[EXERCISE DIRECTIONS]
Without the pictures, copy all of the data exactly.

[RAW DATA]
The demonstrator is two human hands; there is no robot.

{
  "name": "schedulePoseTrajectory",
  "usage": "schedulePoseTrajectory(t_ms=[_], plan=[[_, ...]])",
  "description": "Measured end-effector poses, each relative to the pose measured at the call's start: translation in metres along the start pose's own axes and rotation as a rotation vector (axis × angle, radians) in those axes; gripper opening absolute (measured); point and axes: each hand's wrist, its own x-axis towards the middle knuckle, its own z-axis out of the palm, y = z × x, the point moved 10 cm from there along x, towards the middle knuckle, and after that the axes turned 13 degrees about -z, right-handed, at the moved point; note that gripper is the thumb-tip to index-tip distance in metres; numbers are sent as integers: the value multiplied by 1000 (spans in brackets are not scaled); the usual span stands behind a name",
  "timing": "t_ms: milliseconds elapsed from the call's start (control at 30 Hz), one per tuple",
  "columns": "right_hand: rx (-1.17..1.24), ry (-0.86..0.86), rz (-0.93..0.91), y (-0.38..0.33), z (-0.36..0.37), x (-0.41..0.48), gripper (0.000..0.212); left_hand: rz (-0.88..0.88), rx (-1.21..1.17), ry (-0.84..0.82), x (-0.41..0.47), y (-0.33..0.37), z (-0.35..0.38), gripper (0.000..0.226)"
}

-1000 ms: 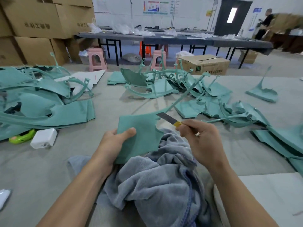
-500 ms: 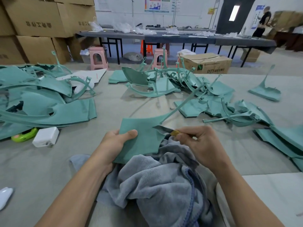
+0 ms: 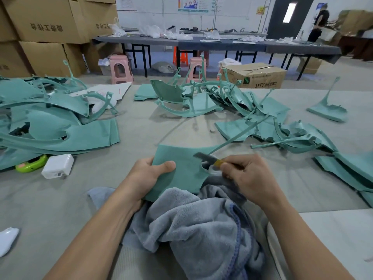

[ANSWER BOX]
The demonstrator is two human hands; there is no robot.

{
  "name": "schedulePoseTrajectory",
  "usage": "schedulePoseTrajectory(t_ms=[_], plan=[[_, ...]])",
  "description": "Measured end-effector poses, each relative to the pose measured at the call's start: translation in metres along the start pose's own axes and rotation as a rotation vector (axis × angle, radians) in those axes; gripper opening absolute (measured); point and axes: each hand's wrist, its own x-axis towards the middle knuckle, its own z-axis out of the palm, y = z × x, the point moved 10 cm from there along x, towards the middle knuckle, and after that the axes turned 13 degrees about -z, right-handed, at the moved point; note that gripper is the thumb-tip to index-tip distance in metres; numbers are sent as integers: the value multiplied by 1000 (spans in brackets are not scaled); the usual span stands behind a name",
  "timing": "t_ms: milliseconds elapsed from the call's start (control at 30 Hz), one per tuple",
  "columns": "right_hand: rx (-1.17..1.24), ry (-0.86..0.86), rz (-0.93..0.91), y (-0.38..0.33), z (-0.36..0.37), x (-0.41..0.48), gripper (0.000..0.212); left_hand: rz (-0.88..0.88), rx (-1.21..1.17), ry (-0.84..0.82), x (-0.41..0.47), y (-0.33..0.37), z (-0.35..0.38), gripper (0.000..0.226)"
}

-1000 ms: 
-500 ms: 
+0 ms: 

This exercise requires no further response.